**** Raw data

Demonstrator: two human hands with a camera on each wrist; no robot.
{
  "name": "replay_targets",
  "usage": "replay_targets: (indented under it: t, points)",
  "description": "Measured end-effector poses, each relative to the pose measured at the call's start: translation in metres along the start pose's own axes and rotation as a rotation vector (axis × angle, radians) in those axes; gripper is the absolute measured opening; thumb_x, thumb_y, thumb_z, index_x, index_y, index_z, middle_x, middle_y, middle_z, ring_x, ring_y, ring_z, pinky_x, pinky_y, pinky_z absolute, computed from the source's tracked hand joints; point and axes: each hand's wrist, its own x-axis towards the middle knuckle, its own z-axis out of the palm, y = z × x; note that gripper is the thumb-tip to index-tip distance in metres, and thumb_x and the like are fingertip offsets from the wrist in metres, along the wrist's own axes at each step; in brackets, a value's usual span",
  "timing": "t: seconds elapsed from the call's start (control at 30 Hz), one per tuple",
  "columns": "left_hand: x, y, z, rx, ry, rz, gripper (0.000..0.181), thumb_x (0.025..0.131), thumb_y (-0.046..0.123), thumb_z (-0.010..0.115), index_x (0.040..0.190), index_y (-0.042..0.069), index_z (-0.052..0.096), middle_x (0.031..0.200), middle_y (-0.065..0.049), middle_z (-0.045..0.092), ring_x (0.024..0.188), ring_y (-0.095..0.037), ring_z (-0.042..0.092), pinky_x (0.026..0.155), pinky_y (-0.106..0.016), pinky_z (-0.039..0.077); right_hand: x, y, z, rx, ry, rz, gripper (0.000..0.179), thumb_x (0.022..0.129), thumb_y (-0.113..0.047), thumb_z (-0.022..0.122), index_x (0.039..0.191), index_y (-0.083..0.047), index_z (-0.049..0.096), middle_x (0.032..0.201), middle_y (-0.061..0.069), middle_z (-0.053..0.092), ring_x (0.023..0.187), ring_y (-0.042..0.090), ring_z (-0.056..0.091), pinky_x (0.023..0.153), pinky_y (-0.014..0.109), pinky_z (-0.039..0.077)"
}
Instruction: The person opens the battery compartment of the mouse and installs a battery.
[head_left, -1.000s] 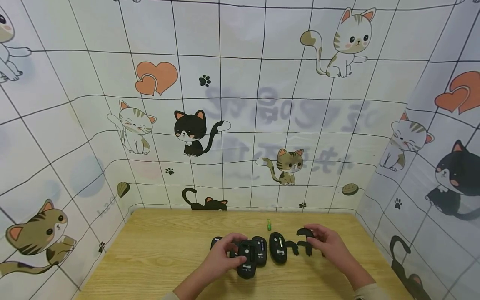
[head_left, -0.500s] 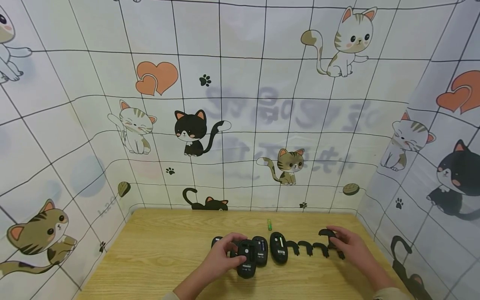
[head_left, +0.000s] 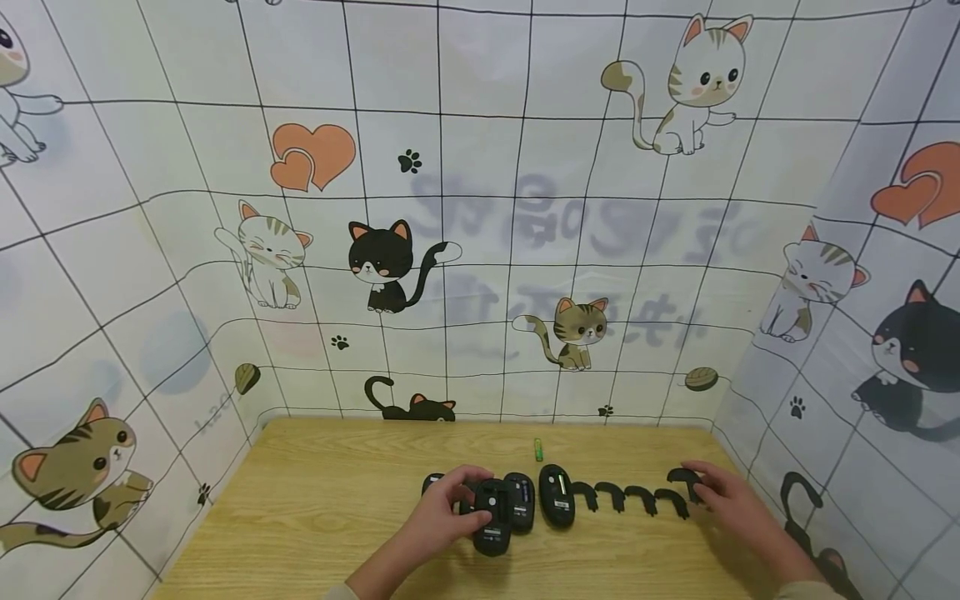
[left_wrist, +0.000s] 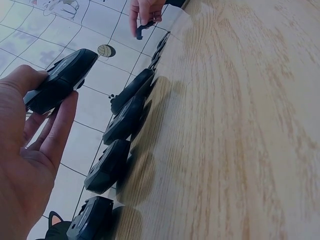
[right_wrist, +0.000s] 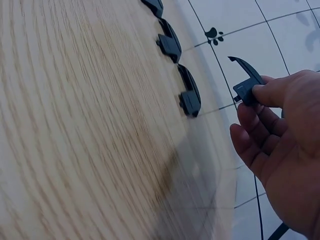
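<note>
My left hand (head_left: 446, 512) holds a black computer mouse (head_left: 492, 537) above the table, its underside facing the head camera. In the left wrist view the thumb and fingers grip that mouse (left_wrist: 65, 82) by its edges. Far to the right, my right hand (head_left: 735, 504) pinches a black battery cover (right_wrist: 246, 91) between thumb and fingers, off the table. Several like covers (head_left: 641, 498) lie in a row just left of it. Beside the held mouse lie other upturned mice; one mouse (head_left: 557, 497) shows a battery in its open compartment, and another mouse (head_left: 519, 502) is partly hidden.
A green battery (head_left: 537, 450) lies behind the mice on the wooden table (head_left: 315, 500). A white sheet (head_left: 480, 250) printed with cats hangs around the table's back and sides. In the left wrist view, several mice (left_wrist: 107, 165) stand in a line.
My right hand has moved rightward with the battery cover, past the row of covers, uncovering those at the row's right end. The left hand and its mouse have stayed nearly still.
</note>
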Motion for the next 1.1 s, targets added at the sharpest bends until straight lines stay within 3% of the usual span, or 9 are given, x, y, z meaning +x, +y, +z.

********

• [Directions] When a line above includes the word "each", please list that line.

• [Response below]
Demonstrator: two human hands with a camera on each wrist; no robot.
  "description": "Measured end-effector poses, each relative to the pose measured at the call's start: translation in metres along the start pose's own axes and rotation as a rotation vector (axis × angle, radians) in those axes; gripper is the absolute measured opening; thumb_x, thumb_y, thumb_z, index_x, index_y, index_z, middle_x, middle_y, middle_z, ring_x, ring_y, ring_z, pinky_x, pinky_y, pinky_z absolute, computed from the source's tracked hand joints; point and axes: each hand's wrist, its own x-axis towards the middle knuckle, its own z-axis out of the palm, y = z × x; note that gripper is the thumb-tip to index-tip distance in metres, and thumb_x and the like are fingertip offsets from the wrist in metres, along the wrist's own axes at each step; in brackets, a value's usual span",

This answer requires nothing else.